You swear off food, you swear off ice cream and takeout from the Thai restaurant downstairs and food blogs, and from now on you follow the diet prescribed by Emmy-winning heart surgeon Dr. Oz. It’s easy, at first, because self-denial is just another extreme that begs for your complete indulgence. But willpower can only last for so long – only a day and a half passes before the hunger pains begin to gnaw at you night and day. In class you sit with your arms held protectively across your stomach, as if the sheer pressure of your hold could somehow make the hunger shrink in on itself. It doesn’t work, of course. So you sit in class and daydream about thick slices of Brie on delicate, buttery crackers while everyone else stares raptly ahead, fantasizing about their own secret obsessions.

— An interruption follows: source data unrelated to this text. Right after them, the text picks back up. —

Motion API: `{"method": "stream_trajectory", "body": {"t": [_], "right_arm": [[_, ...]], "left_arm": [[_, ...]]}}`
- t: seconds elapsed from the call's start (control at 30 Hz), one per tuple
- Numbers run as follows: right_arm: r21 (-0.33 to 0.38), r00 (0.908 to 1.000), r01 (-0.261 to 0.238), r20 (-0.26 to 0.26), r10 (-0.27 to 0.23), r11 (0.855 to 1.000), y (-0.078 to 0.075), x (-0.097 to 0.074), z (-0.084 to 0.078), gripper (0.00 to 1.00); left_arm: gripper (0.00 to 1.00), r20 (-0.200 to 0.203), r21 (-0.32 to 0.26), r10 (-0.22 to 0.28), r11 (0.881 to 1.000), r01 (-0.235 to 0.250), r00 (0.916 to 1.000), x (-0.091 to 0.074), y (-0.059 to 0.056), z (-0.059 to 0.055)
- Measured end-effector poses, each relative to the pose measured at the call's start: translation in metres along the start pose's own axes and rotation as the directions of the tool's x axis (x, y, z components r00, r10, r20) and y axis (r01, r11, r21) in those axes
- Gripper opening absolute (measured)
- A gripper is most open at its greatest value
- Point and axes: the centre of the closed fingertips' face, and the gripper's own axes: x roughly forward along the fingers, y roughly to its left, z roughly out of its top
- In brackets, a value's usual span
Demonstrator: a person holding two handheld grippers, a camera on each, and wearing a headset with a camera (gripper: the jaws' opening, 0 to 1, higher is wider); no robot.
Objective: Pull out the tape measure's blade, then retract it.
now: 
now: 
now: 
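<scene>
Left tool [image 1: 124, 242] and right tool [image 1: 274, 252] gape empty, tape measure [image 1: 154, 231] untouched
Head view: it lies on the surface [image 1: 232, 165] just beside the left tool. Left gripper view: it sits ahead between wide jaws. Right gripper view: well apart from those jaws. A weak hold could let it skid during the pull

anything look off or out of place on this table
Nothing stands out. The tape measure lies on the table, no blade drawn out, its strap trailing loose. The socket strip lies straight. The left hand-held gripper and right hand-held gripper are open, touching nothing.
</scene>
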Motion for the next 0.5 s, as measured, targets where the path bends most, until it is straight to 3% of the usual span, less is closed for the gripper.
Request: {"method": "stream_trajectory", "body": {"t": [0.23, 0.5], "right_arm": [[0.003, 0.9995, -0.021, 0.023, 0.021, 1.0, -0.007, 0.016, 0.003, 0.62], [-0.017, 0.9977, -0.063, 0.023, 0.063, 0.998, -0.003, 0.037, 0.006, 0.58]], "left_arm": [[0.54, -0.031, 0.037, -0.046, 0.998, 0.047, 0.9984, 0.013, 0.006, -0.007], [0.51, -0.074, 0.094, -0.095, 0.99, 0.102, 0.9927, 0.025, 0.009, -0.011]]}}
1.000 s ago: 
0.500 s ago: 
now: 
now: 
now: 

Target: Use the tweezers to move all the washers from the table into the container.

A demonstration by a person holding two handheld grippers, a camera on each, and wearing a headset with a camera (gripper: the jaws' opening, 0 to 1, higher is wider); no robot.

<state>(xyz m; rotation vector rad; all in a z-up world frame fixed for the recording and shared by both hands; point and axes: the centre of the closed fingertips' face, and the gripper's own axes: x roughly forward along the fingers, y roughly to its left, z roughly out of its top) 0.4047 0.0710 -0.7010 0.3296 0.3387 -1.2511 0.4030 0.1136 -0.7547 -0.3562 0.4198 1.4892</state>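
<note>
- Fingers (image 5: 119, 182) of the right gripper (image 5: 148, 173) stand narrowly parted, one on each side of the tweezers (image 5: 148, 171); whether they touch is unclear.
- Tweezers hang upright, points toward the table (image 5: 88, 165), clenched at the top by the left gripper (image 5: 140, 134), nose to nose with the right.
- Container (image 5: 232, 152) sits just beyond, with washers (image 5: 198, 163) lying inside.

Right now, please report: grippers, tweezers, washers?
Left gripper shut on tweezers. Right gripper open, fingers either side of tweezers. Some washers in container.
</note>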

Going to bed hungry – now that’s the worst. Your body feels trapped in a state of suspension, with your last meal seeming like eons ago and the next arriving in approximately the same time that it took for the Roman Empire to rise and fall. The idea of breakfast has never been so appealing. Stacks of pancakes smothered in syrup, cinnamon rolls oozing with sweet, sticky glaze, sausages crackling with hot grease, and eggs of every variety! Sunny side-up, scrambled, whisked into an omelette, baked into a quiche, hardboiled, poached, or even raw. You’d give anything for that golden yellow yolk, trembling in its translucent shell until that heavenly moment when the tip of your fork just barely dips below the surface, and the whole thing breaks apart in one gloriously languorous mess. With dreams like these, it’s no wonder that you only fall asleep once the pain has turned into numbness.

Satisfaction is no longer a definitive in your life, and eating simply becomes a hobby, like erotic fanfiction or knitting. But words and needles can be kept hidden, they can be tucked away in the dark recesses of your closet full of bloated skeletons. Now when you undress in the evening, there are bright red lines where the seam dug into your inner thigh; backwards and forwards they run, deeper than any scar that could be left by a razor. Sometimes, when you’re feeling really masochistic, you’ll take a picture of yourself after one of your binging episodes. The weight gain isn’t really visible (that’s what you hope, anyway) and if you turn your face down at just the right angle your cheeks look like they could be normal sized again. Turn your face back up again, and they’re absolutely huge, smeared with chocolate and potato chip crumbs. The picture gets immediately deleted.

I’m just a bag of bones and skin holding in this hunger…and I always want more.